* **TASK INSTRUCTIONS**:
A verbatim copy of the listing is what is needed, minus any pictures.
----
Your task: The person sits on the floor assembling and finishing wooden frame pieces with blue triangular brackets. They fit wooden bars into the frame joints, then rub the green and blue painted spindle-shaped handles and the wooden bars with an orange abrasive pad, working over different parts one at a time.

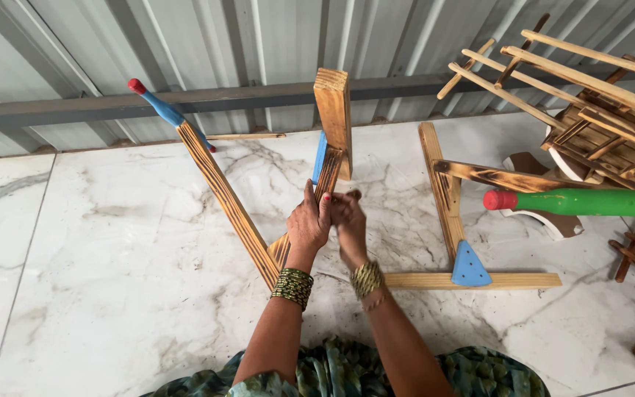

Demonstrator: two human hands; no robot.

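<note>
Both our left hand (309,220) and right hand (348,220) pinch the scorched wooden strut (325,180); loosening could topple the upright block (334,117) above it.

1. The floor (112,242) is glossy white marble with grey veins, smooth and reflective.
2. The wooden frame (229,198) on that floor shows scorched dark grain stripes; its pale upright block (334,110) looks raw and matt.
3. Blue paint covers the frame's handle (164,109), tipped red, and the triangular gusset (470,266).
4. Behind the floor, the wall (273,37) is ribbed grey sheet metal.
5. Right of the frame, a green rod (597,202) looks smooth, like plastic.
6. Both wrists wear shiny metallic bangles (292,285).
</note>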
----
* **OUTPUT OF THE TASK**:
Your task: The person sits on the floor assembling and finishing wooden frame pieces with blue triangular brackets. They fit wooden bars into the frame joints, then rub the green and blue painted spindle-shaped handles and the wooden bars with an orange abrasive pad, working over different parts one at a time.


Demonstrator: two human hands; no robot.

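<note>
Both our left hand (309,220) and right hand (348,220) pinch the scorched wooden strut (325,180); loosening could topple the upright block (334,117) above it.

1. The floor (112,242) is glossy white marble with grey veins, smooth and reflective.
2. The wooden frame (229,198) on that floor shows scorched dark grain stripes; its pale upright block (334,110) looks raw and matt.
3. Blue paint covers the frame's handle (164,109), tipped red, and the triangular gusset (470,266).
4. Behind the floor, the wall (273,37) is ribbed grey sheet metal.
5. Right of the frame, a green rod (597,202) looks smooth, like plastic.
6. Both wrists wear shiny metallic bangles (292,285).
</note>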

No further work is required for this exercise.